Впрочем, Ковалев уже кое-что знал. Ему, например, в штабе сообщили, что в Средиземном море он сразу направится в село Селиваново — так моряки окрестили одну из якорных стоянок в открытом море, иначе говоря, точку, — примкнет к ОБК (отряду боевых кораблей), который направится с дружеским визитом на Кубу. Такова была в окончательном виде первая и неглавная часть задачи, которую ставил перед «Гангутом» командующий. Он сам следил за ходом подготовки и несколько раз звонил Ковалеву, который неизменно докладывал, что все идет по плану и к исходу шестых суток корабль будет полностью изготовлен к бою и походу.
— Добро, — говорил командующий и, отключив связь, оглядывал карту и мысленно проделывал тот путь, который предстоял «Гангуту». И хотя он уже отрезал, но все еще продолжал отмерять. Дело было не только и не столько в самом задании, хотя оно носило главенствующую цель, а в том еще, в чьи руки через десять — пятнадцать лет предстояло передать дело, научились ли нынешние командиры БПК, лодок и крейсеров мыслить категориями Мирового океана или их мышление осталось на прежнем уровне «отсюда и досюда», когда флота были прибрежными и каждый переход, скажем из Кронштадта в Балтийск, считался едва ли не геройским деянием. Кое-кто из совсем глубоких стариков, доживавших свой век в отставке, помнил еще, когда Маркизова лужа для Краснознаменного Балтийского флота была едва ли не альфой и омегой штурманского искусства, потому что поход до Гогланда считался почти хождением за три моря.
Флоту Мирового океана требовались люди, мыслящие этими категориями, а рождались эти категории опять-таки в Мировом океане. Поэтому на подстраховку «Гангуту» командующий готовил «Полтаву», оставив в ближайшем резерве «Азов». Командующий хорошо понимал, что чем больше сейчас побывает людей в деле, тем больший выбор у него окажется потом. Одно как бы рождало другое.
Командующий стал командиром корабля в пору прибрежного флота, когда было много расхожих фраз о том, что нам и это не надо, а то и вовсе от лукавого, потому что мы и без всего этого хорошие. Он один из немногих осознавал, что и это нам надо, и это будет нелишнее, едва ли не первым вышел в Мировой океан и там понял, что мышление его безнадежно устарело, а мыслить по-иному тогда он просто не мог. Одно дело — приобретать, и совсем другое — родиться с этим, поэтому он с высоты холма — штаб находился на холме, — как старый беркут, высматривал молодых командиров, которых создавало новое время.

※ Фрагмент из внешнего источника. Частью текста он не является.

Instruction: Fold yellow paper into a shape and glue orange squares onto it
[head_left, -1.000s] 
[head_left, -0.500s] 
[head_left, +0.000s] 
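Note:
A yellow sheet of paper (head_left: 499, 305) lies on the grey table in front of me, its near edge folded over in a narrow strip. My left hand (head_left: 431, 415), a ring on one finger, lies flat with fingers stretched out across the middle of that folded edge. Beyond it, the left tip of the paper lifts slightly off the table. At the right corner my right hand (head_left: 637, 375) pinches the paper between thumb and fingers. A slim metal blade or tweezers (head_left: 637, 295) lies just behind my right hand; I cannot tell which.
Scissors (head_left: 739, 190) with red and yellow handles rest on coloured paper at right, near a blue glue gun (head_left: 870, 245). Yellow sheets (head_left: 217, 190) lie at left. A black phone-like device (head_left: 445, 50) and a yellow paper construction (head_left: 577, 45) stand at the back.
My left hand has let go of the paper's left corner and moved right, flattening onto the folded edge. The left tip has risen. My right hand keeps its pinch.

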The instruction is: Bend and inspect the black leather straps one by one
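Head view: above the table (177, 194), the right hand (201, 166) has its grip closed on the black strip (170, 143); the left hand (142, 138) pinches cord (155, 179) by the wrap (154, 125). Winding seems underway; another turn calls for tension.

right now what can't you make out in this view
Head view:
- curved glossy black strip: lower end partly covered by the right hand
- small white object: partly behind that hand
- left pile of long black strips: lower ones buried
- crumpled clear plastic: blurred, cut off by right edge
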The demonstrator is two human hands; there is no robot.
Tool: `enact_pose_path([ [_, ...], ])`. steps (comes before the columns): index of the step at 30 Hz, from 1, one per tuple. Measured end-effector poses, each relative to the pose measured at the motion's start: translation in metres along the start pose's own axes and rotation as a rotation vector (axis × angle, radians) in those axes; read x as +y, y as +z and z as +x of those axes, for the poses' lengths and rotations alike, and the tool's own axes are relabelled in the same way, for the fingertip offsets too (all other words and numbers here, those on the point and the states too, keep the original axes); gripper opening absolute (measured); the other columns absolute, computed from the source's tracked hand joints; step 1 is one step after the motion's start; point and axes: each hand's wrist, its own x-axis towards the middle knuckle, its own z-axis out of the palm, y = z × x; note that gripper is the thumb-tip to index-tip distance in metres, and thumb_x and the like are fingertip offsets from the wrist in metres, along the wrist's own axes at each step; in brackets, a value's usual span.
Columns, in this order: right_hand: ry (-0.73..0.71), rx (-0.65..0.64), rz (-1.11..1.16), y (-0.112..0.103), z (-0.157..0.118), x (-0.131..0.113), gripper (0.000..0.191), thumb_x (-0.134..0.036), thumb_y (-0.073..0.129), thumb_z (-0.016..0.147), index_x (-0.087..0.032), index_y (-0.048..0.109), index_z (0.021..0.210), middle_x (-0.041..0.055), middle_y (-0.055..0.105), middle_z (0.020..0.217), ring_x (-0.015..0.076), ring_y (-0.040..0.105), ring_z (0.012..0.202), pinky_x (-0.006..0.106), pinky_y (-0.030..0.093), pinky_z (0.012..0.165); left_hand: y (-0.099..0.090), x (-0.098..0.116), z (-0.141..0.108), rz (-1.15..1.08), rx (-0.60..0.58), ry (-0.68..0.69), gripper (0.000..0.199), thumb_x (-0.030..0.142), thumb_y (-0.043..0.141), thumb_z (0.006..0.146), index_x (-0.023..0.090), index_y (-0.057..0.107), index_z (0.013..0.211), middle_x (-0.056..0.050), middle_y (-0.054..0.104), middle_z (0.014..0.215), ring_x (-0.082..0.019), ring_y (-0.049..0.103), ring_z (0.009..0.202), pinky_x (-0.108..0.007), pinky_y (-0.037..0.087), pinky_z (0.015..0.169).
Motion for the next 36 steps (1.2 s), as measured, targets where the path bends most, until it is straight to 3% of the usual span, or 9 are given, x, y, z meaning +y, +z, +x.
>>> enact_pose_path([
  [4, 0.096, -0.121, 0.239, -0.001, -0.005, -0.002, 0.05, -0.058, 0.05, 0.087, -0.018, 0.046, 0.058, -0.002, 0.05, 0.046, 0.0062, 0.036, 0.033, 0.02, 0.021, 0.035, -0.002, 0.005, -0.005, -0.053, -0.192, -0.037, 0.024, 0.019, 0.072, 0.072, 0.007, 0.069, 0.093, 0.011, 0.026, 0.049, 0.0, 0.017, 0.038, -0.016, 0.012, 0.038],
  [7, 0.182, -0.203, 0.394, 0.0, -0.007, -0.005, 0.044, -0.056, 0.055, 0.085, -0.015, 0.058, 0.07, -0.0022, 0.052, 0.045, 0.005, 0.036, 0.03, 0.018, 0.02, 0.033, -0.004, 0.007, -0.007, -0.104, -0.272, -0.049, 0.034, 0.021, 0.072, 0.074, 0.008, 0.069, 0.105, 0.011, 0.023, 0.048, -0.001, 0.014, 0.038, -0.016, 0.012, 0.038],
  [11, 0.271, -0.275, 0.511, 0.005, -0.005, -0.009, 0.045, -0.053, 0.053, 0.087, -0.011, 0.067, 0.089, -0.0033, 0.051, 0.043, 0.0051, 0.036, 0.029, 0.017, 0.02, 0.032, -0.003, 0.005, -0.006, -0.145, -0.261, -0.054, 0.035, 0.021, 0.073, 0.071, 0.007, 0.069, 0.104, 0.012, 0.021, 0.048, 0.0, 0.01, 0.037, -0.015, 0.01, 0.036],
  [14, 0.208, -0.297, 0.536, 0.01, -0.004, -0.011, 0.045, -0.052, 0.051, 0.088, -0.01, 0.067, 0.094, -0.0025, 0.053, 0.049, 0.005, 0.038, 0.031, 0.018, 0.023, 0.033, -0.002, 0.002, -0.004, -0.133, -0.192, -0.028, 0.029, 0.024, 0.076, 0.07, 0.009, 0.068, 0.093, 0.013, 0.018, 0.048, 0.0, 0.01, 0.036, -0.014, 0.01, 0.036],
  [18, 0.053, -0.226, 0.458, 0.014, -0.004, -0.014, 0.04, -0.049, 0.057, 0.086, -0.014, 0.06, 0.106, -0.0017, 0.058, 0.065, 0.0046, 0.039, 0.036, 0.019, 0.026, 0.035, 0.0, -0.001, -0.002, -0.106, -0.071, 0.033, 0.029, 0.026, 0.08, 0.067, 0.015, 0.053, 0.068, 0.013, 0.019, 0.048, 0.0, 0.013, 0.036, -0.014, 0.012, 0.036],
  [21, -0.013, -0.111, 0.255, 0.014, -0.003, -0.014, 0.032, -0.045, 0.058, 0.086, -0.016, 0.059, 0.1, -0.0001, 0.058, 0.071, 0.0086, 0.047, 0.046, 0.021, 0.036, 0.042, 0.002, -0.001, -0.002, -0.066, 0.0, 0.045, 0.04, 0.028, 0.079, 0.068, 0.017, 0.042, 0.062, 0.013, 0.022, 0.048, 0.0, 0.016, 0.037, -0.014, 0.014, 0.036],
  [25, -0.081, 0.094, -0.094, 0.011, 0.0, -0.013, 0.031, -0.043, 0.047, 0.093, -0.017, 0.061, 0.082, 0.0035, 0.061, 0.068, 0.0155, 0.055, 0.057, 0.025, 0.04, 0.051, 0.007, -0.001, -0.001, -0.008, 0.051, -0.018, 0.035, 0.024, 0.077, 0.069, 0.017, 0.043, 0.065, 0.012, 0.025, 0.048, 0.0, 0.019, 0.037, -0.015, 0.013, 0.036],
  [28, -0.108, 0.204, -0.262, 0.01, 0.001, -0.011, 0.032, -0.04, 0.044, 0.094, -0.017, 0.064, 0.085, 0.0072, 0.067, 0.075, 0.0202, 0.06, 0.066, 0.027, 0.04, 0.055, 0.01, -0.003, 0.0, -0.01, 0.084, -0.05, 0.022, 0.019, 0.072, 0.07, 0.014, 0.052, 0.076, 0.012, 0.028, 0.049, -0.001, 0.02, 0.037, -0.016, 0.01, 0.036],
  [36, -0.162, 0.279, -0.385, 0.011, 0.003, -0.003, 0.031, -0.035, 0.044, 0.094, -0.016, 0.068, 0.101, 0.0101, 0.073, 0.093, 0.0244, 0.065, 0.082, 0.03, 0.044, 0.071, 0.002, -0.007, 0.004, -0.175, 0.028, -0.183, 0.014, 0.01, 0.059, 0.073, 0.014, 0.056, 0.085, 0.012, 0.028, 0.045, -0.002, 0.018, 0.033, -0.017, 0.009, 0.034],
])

Ковалев пришел на флот, когда он по старинке еще считался прибрежным, но по существу становился океанским. Первые лейтенантские шаги он сделал в океане, и его уже неоднократно обдували тревожные и весьма неприятные ветры низких широт, а того, кто привык встречать всполохи северных сияний и багряные южные зори на ходовом мостике, уже трудно вернуть на внутренние и внешние рейды.
Первую вахту в то сумасшедшее утро стоял Суханов: не успевали принять одну баржу, как за ней подваливала другая, потом многотрудные тягачи подвозили контейнеры, и все это надо было пришвартовать, принять, вызвать наверх то одно, то другое подразделение, успеть забежать в рубку, чтобы сделать черновые наброски — все деяния, происходящие на корабле, должны быть отображены в вахтенном журнале с точностью до минуты. Он намаялся и вдруг в счастливый для себя момент понял, что ему чертовски нравится эта карусель. Он словно бы нашел свое место в ней, и ему даже на время показалось, что ключи от этой карусели находятся у него в кармане и он волен продолжить ее вращение или остановить его.
Но это только так ему казалось. Он ни в чем не был волен, будучи сам той зеброй или белой лошадкой, которые неслись по кругу, не зная, где конец этому бегу.
Бруснецов не уходил с палубы, не столько приглядываясь к действиям вахтенного офицера, хотя Суханову казалось, что тот с него прямо-таки глаз не сводит, сколько одним своим присутствием внося веселое и суматошное оживление в работу, которая не прекращалась на «Гангуте» уже третий день.
Он знал, что если поход сложится удачно и командир на будущий год уйдет в академию, то место в кресле на ходовом мостике ему, Бруснецову, обеспечено. Впрочем, он был по-флотски немного суеверен и не любил заглядывать далеко. Не позже как позавчера командир предупредил его, что если аврал завалится, то он вынужден будет объявить... Бруснецов не хотел повторять даже для себя, что пригрозил объявить ему командир, но, не будучи злопамятным, он этого и не забывал.
Пока грузили артиллерийские снаряды, Бруснецов не вмешивался в действия командира БЧ-2 Романюка, который распоряжался довольно толково, но как только подвезли ракеты, тут уж он больше не отлучался от шахт, хотя и в других местах требовался его хозяйский глаз.